Atrás deles, uma garota de cabelo cacheado se aproximou, meio tímida.
- Essa aqui é a minha prima, Kira - Bianca a apresentou para os meus amigos. - Eu também chamei ela.
- Oi, Kira - cumprimentei, e ela sorriu para mim.
- Ah, a gente já conhece sua prima! - Juliana disse com um sorriso. - Ela estava alguns anos atrás da gente na escola. E aí, Kira? Planos de ir pra faculdade?
- Se os Santos do vestibular intercederem por mim, quem sabe?
As duas se entrosaram em uma conversa e Pedro já foi dando a volta no balcão para pegar pratos e talheres nos armários.
Havia tanto som e conversa de repente que levei um segundo para puxar Bianca de lado.

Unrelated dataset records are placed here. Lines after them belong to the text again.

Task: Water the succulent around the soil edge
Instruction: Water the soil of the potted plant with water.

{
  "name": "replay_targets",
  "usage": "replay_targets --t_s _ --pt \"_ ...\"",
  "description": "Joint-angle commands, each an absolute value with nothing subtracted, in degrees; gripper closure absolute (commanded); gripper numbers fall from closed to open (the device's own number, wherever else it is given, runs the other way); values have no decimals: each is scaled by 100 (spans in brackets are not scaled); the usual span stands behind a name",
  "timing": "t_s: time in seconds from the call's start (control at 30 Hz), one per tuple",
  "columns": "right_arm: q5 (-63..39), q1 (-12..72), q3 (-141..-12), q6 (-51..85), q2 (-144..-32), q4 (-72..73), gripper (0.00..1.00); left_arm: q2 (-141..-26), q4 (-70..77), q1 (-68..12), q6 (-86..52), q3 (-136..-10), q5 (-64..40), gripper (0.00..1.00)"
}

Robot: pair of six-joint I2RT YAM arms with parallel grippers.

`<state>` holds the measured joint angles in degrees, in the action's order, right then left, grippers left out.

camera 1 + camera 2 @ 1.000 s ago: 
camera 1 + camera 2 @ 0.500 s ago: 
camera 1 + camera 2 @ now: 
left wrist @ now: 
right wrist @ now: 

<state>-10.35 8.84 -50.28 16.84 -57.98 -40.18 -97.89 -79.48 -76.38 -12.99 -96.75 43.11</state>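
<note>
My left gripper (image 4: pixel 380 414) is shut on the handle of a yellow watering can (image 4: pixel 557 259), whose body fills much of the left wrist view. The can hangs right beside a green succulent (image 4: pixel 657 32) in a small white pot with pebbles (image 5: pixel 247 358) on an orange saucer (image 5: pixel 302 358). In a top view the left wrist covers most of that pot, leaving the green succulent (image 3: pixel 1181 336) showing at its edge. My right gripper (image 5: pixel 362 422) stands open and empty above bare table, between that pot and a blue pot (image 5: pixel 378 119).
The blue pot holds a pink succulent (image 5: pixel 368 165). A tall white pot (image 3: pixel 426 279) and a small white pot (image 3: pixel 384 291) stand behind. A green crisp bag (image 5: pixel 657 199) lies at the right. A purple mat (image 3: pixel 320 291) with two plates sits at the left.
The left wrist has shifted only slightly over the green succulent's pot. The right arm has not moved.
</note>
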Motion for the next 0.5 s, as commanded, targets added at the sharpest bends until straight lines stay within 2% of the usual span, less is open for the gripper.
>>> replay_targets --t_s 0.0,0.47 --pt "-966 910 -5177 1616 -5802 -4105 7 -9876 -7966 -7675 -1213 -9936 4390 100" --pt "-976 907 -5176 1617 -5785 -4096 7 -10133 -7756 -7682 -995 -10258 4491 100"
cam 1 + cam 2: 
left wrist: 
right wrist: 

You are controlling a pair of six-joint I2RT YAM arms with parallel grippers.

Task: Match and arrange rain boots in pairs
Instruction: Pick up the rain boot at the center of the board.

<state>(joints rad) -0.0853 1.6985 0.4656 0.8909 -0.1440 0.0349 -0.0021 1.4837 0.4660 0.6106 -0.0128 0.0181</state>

- Desde quando você conversa com o Pedro e com a Juliana?
Ela deu de ombros.
- Desde o meu primeiro dia aqui, ué. Mas peguei o número da Ju ontem à noite. Lembra? Eles vieram comer peixe.
- E então você convidou todo mundo para um almoço...
- Algum problema nisso?
- Nenhum. Eu só não esperava.
Bianca sorriu e jogou o cabelo por sobre o ombro. Naquele momento, notei mais uma vez a tatuagem no antebraço dela. Uma mistura de planetas, estrelas e cometas descendo em espiral até o pulso.
- Eu sou cheia de surpresas. Você ainda não percebeu?
- Nessas surpresas estão incluídas escaladas mal sucedidas em árvores?
Bianca revirou os olhos.
- Você não vai esquecer isso nunca, né?
- Improvável. Como tá seu rosto?
Ela passou um dedo pelo corte em cicatrização.
- Melhor. Obrigada por ter cuidado dele. Eu sinceramente teria só jogado água e seguido com a vida.
- Poderia infeccionar. - Olhei para ela, curioso. - Alguém já te disse que você não bate bem?
- Uma pessoa diferente a cada semana.
Ela fez menção de se afastar.
- Bianca...
Eu a teria pegado gentilmente pelo pulso, mas me impedi no meio do gesto.
Eu já tinha percebido que ela não gostava de contato físico. Do meu contato físico, mais especificamente. Não que eu ligasse. Mas me incomodava um pouco o fato de ela parecer ter medo de mim às vezes.
- Por que fez isso?
Minha voz saiu rouca e intensa demais. Limpei a garganta.
- Isso o quê?
- A torta, trazer todo mundo... Por quê?
Ela encolheu os ombros. Eu esperava uma gracinha qualquer, mas as palavras que saíram da sua boca pareceram verdadeiras demais.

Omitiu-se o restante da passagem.